Mais visiblement l’argument de liquidité n’est plus un critère déterminant en faveur de la France. Jean Deboutte estime que les investisseurs retiennent désormais la meilleure santé économique affichée par la Belgique, tandis que la facilité de notre pays à se financer en devises étrangères a renforcé sa crédibilité sur la scène internationale.

« En termes de croissance économique, la Belgique a fait mieux que la France. Dernièrement, notre plat pays a échappé aux sanctions de la Commission européenne tandis que la France, qui affiche un déficit supérieur au nôtre, a obtenu un délai supplémentaire de deux ans (pour mettre de l’ordre dans ses comptes). En outre, les derniers commentaires du FMI et de la Commission européenne étaient assez positifs sur la Belgique. Le gouvernement de centre droit et les réformes réalisées semblent plaire aux investisseurs. La confiance semble là. »

Facilité d’emprunts en devises étrangères

« Le fait que la Belgique puisse sans problème solliciter le marché obligataire libellé en devise étrangère semble également rassurer les investisseurs », poursuit Jean Deboutte.

La Belgique a notamment émis pour deux milliards de dollars il y a quelques jours, rémunérés avec un coupon de 1,125%. « C’est un élément de soutien important, alors que la France n’émet toujours pas en devises étrangères ».

Dagong

La décision de l’agence chinoise Dagong, le 16 février dernier, de dégrader la note souveraine française a sans doute participé aussi à créer une certaine méfiance vis-à-vis du papier français.

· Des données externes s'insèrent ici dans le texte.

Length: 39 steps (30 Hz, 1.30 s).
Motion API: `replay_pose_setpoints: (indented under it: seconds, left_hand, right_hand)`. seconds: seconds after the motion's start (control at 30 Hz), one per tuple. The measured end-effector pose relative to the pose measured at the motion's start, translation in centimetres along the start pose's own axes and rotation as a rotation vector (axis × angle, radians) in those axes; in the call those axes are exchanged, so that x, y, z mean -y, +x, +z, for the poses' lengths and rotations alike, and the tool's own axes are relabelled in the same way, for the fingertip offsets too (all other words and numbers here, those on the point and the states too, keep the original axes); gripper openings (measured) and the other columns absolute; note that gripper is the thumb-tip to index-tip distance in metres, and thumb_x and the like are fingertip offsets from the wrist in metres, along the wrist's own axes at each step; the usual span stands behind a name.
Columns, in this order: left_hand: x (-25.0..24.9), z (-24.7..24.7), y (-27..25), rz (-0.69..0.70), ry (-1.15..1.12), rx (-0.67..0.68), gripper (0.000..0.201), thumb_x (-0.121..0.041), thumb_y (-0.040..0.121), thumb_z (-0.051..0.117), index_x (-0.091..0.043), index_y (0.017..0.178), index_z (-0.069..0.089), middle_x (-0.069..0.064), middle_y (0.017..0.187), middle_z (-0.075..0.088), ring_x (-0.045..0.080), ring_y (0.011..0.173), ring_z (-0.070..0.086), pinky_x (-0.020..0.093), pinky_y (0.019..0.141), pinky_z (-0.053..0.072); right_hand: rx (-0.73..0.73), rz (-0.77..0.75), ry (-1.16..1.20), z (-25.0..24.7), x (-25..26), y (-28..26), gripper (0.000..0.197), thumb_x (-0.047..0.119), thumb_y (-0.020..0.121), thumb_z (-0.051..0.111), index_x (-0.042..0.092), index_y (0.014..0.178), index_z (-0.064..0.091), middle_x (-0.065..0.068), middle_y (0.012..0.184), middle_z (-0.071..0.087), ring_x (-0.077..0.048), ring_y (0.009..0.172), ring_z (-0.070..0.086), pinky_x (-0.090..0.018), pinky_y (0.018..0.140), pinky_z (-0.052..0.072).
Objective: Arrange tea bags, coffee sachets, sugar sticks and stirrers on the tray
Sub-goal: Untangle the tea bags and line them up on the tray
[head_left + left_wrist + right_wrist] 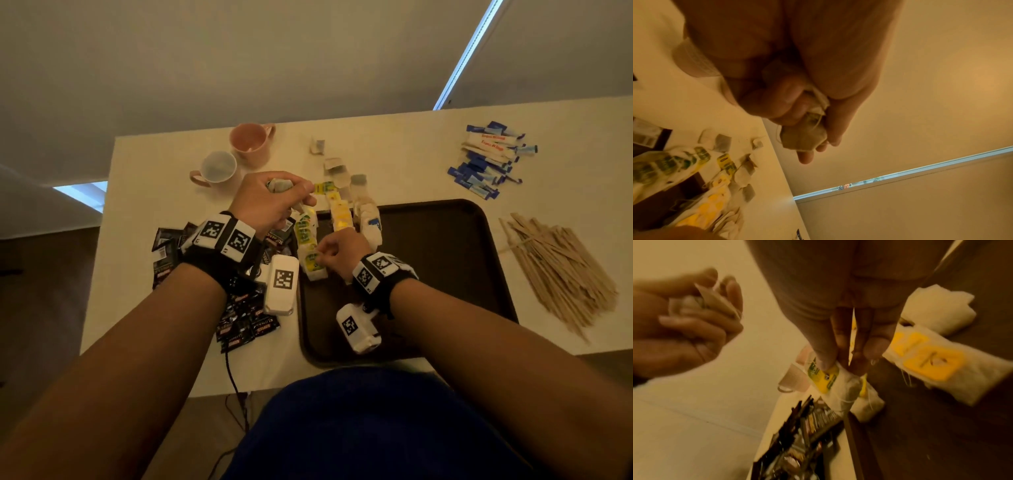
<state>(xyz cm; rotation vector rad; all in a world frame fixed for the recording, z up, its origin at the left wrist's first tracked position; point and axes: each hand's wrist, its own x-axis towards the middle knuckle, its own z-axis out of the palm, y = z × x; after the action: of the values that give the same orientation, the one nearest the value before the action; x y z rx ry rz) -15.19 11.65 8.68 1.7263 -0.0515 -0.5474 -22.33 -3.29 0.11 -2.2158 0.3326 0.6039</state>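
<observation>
Left hand (pixel 270 202) is curled round a small bunch of tea bags (pixel 803 138), held above the counter (pixel 411 144) just off the tray's far-left corner. Right hand (pixel 339 251) pinches a green-and-yellow tagged tea bag (pixel 824 378) at the near end of the row along the tray's left edge.

Progress, my read: early.
- Tea bags: partly done. Rows with green tags (pixel 305 233), yellow tags (pixel 339 212) and white ones (pixel 370 219) sit at the far-left of the dark tray (pixel 445 274); loose bags (pixel 339 168) are on the counter beyond the tray.
- Coffee sachets (pixel 246 318): black pile on the counter, left of the tray, none placed.
- Sugar sticks (pixel 489 161): blue and white heap near the far-right corner, none placed.
- Stirrers (pixel 561 274): wooden pile right of the tray, none placed.

Writing: sachets show white and red print, too blurred to read. Red lettering on the white sugar sticks, illegible. Tea tags unreadable.
</observation>
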Motion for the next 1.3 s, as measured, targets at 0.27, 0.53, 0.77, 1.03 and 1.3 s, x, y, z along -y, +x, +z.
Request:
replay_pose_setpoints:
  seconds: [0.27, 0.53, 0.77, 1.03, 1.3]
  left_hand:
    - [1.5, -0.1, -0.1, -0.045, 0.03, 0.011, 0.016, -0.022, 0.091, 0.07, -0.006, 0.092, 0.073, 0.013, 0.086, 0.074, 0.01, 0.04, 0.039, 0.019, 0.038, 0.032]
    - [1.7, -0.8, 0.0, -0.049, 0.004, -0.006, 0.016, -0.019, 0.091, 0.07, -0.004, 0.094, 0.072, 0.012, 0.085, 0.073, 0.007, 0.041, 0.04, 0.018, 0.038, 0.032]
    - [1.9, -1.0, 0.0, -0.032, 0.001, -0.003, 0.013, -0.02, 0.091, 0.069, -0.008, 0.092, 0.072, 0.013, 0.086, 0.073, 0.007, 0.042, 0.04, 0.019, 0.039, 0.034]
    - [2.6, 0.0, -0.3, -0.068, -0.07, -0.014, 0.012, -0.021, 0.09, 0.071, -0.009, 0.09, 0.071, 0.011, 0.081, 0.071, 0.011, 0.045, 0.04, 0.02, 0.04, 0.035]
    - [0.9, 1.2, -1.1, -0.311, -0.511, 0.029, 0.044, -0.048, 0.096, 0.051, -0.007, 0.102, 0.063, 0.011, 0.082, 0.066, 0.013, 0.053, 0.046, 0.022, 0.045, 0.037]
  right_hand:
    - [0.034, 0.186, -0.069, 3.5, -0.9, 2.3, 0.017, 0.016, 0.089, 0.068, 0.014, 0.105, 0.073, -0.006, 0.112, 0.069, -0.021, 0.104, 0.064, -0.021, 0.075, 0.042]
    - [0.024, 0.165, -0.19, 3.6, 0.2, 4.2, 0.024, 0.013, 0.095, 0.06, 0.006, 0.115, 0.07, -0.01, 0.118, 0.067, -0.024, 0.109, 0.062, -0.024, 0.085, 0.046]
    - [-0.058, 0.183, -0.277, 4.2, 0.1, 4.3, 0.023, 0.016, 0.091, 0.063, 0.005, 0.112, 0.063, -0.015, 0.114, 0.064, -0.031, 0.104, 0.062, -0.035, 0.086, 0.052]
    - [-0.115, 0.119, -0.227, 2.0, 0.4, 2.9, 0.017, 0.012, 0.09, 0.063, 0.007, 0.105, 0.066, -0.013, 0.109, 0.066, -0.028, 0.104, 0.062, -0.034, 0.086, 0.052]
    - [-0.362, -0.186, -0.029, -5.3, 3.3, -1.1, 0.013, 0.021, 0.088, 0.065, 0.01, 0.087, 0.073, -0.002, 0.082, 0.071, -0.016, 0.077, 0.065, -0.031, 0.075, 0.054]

Certes moins suivies que ses grandes sœurs Moody’s, Standard & Poor’s ou Fitch, Dagong note désormais la France à « A » contre « A+ » précédemment. Elle a justifié sa décision par « la faiblesse de la croissance économique qui a retardé le processus de consolidation budgétaire ». L’agence s'interroge aussi sur les capacités du gouvernement français à rembourser sa dette.

Sources - Notes

L’agence chinoise Dagong dégrade la dette française

(*) Rappelons utilement que les obligations linéaires (OLO) sont le principal outil de financement de la Belgique sur le marché des capitaux.